What you should do:
Starting at the line that holds "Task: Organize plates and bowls" and stopping at the line that holds "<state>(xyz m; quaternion", restate the records below word for word, with both of those lines included.
********
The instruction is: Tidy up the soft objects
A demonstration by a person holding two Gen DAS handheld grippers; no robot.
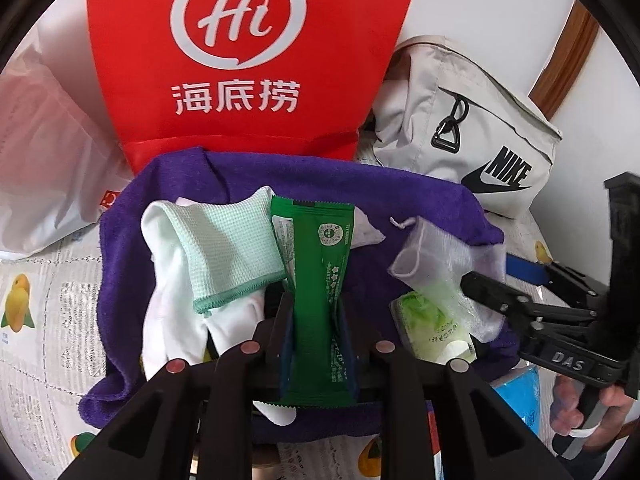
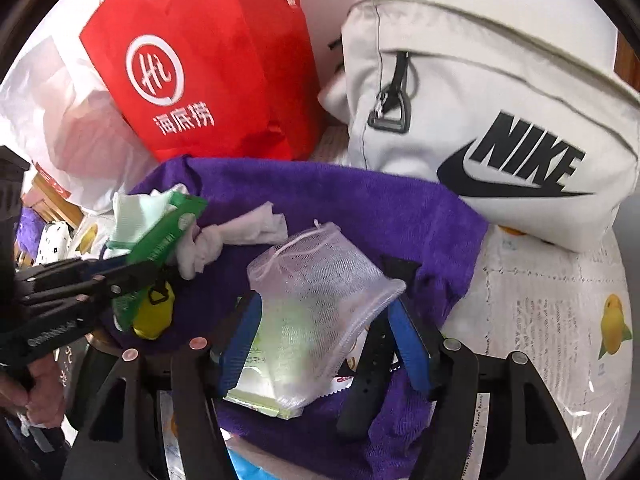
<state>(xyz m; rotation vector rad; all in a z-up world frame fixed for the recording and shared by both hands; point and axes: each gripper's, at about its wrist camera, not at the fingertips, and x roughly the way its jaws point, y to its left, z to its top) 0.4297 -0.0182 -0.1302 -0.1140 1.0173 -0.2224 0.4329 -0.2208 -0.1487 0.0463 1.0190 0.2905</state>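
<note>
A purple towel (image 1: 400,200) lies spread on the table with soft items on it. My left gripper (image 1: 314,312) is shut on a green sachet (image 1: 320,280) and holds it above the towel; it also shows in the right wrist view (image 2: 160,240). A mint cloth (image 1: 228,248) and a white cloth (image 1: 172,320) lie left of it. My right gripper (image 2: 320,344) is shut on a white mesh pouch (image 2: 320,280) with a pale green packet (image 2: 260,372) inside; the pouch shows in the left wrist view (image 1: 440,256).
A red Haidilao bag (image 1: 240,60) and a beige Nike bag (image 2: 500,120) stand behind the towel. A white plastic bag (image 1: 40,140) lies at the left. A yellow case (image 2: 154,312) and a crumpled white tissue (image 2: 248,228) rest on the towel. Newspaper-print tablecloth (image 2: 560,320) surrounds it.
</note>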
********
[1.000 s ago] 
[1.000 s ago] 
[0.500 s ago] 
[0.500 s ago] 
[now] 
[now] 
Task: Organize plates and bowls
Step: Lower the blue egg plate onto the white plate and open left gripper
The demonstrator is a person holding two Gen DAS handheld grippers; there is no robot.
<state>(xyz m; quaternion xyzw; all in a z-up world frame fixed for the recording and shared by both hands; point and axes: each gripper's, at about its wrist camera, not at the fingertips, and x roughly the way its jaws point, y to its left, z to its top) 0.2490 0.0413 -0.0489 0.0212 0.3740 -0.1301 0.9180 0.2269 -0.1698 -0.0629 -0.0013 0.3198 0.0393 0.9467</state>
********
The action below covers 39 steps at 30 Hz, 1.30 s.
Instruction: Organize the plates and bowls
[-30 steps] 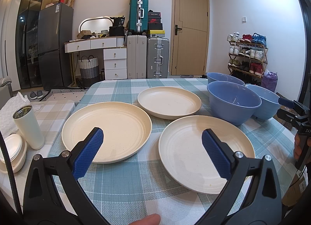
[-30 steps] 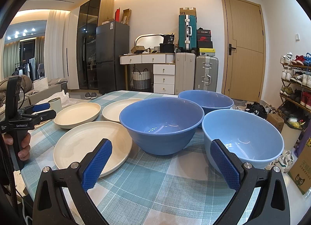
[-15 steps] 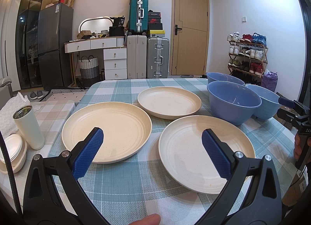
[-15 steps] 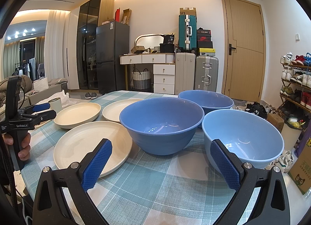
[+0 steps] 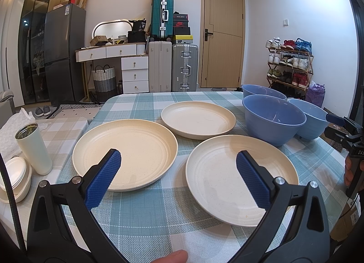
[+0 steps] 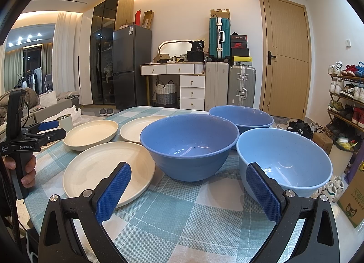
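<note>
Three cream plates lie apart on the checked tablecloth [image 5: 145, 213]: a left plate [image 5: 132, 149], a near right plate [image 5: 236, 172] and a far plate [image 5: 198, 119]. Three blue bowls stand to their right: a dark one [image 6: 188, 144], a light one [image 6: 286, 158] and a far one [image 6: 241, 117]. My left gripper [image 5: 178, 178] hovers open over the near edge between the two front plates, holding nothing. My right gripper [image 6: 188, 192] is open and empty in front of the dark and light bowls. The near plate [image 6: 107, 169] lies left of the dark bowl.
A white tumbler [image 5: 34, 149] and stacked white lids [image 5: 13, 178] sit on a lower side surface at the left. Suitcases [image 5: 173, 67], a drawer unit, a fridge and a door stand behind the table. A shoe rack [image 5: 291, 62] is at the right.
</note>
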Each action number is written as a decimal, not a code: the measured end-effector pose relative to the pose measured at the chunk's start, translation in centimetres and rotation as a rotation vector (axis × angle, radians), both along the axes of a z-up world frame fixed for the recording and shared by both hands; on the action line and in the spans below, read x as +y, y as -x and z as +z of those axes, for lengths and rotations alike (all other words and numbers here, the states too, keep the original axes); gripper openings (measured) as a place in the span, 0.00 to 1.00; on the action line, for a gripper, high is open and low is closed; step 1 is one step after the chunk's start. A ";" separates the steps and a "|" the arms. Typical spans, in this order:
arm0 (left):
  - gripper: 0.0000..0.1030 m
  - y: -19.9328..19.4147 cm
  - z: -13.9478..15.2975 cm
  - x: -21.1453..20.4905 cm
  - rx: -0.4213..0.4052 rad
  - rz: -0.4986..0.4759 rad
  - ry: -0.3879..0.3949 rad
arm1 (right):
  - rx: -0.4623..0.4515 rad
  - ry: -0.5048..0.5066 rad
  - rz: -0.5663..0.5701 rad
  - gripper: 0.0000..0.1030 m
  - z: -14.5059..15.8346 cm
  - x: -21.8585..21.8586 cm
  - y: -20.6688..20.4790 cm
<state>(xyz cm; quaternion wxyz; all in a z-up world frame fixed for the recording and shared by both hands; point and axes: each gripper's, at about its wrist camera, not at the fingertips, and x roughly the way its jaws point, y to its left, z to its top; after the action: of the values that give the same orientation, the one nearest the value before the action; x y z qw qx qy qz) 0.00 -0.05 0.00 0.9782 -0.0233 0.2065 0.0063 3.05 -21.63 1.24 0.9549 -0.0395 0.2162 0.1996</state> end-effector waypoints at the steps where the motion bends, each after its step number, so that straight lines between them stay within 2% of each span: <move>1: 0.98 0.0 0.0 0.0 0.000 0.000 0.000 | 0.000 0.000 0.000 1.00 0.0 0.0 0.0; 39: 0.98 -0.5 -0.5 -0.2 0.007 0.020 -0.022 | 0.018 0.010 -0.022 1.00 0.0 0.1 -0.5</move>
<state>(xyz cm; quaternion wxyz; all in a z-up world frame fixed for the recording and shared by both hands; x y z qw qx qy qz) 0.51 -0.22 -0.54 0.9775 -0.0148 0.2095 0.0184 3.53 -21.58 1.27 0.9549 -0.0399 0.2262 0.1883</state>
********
Solution for this problem:
Task: Organize plates and bowls
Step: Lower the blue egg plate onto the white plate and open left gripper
The demonstrator is a person holding two Gen DAS handheld grippers; there is no robot.
<state>(xyz m; quaternion xyzw; all in a z-up world frame fixed for the recording and shared by both hands; point and axes: each gripper's, at about its wrist camera, not at the fingertips, and x roughly the way its jaws point, y to its left, z to its top) 0.2490 0.0413 -0.0489 0.0212 0.3740 -0.1301 0.9180 0.2269 -0.1698 -0.0629 -0.0013 0.3198 0.0393 0.9467</state>

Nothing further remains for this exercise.